[Exercise brief] What is the count of lines below that include "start"? Reply with nothing else.

[Records from a data source]
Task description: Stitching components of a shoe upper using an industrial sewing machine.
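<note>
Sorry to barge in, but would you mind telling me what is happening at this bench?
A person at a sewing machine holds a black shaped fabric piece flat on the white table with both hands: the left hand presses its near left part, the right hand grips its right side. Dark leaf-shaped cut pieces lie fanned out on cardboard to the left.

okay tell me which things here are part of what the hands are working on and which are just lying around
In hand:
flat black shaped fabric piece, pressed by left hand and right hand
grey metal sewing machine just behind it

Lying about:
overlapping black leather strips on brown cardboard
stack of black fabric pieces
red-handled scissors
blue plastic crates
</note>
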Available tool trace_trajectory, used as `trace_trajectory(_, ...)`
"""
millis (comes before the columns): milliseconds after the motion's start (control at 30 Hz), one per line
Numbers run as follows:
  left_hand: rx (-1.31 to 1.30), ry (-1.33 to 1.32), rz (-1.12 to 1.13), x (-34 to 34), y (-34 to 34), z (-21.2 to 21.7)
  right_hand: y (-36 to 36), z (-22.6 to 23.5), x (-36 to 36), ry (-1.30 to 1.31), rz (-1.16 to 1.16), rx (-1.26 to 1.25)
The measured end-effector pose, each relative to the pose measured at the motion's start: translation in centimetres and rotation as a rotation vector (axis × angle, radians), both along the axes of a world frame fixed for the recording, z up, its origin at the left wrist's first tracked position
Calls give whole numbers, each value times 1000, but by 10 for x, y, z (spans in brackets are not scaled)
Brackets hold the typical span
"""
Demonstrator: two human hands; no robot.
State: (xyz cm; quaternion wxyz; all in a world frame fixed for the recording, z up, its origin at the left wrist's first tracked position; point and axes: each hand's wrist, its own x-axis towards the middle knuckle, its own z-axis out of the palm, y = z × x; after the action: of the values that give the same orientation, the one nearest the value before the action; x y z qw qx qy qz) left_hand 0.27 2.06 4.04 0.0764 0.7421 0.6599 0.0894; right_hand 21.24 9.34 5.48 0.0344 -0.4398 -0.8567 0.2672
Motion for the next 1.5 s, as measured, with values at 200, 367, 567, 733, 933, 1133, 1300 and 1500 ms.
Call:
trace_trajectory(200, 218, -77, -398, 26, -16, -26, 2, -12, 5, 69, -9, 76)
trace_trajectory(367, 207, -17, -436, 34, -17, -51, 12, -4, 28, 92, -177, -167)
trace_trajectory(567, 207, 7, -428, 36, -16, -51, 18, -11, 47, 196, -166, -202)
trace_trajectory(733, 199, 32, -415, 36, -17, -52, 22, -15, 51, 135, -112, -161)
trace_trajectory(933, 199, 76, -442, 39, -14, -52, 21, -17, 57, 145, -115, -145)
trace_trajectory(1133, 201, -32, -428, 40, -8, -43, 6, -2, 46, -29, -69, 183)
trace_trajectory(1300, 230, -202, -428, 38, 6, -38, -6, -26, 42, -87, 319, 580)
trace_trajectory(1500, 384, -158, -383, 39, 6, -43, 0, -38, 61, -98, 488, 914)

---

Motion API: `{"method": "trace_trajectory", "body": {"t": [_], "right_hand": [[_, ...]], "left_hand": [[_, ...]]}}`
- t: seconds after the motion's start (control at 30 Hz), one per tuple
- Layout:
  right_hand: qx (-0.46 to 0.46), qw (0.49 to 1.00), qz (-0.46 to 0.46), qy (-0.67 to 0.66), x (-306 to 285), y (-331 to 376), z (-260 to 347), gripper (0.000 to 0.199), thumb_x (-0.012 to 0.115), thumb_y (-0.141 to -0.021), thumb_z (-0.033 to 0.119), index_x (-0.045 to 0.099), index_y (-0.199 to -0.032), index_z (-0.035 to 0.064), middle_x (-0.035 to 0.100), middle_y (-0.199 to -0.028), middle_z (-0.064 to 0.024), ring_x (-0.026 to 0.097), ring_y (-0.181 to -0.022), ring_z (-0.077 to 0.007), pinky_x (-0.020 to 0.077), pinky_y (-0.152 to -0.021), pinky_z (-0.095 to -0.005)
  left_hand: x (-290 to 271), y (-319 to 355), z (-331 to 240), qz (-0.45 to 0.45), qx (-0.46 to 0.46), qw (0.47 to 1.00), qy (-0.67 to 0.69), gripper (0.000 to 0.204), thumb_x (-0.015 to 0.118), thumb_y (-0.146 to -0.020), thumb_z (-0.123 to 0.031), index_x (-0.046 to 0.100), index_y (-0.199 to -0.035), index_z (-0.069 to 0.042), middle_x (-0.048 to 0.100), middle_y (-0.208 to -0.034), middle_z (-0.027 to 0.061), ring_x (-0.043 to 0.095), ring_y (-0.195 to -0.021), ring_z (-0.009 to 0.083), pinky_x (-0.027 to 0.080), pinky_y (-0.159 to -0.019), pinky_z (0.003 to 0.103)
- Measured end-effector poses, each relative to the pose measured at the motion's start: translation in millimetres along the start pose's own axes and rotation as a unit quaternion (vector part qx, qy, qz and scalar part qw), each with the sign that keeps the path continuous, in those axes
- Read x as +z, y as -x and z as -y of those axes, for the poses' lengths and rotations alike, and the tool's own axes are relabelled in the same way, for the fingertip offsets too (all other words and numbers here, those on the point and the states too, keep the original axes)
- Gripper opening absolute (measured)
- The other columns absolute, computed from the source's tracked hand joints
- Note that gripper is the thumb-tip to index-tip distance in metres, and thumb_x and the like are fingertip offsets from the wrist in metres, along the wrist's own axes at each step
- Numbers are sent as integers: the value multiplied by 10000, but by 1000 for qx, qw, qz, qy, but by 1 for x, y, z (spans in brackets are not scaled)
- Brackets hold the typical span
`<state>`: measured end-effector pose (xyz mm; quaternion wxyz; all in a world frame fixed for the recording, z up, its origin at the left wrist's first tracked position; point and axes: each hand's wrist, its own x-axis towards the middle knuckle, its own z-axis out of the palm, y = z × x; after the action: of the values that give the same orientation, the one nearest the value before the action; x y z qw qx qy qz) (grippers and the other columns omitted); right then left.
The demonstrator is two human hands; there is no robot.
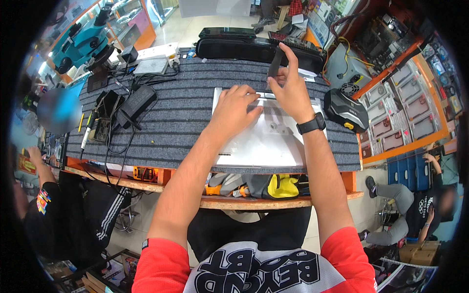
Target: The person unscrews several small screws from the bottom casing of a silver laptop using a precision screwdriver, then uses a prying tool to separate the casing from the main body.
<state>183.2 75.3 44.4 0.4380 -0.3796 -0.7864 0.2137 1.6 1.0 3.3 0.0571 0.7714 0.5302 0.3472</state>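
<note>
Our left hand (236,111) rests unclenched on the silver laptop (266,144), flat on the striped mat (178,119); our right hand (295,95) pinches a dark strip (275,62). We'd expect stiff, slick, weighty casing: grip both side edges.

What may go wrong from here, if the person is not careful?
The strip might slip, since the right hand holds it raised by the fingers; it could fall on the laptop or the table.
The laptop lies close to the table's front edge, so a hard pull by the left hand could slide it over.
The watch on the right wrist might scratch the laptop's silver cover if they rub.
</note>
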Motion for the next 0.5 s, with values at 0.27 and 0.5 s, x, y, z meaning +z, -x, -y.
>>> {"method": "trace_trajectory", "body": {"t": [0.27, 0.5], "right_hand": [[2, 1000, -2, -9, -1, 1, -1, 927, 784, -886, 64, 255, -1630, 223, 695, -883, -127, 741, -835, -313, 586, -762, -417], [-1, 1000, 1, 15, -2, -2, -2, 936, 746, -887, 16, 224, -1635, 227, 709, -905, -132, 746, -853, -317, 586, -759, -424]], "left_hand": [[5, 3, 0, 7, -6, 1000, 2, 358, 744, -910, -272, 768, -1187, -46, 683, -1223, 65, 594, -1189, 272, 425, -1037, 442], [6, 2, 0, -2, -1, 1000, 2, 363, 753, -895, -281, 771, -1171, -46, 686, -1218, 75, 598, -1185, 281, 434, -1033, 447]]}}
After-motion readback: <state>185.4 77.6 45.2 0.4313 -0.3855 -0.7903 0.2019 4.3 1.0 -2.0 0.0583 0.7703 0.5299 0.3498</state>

[Output] 4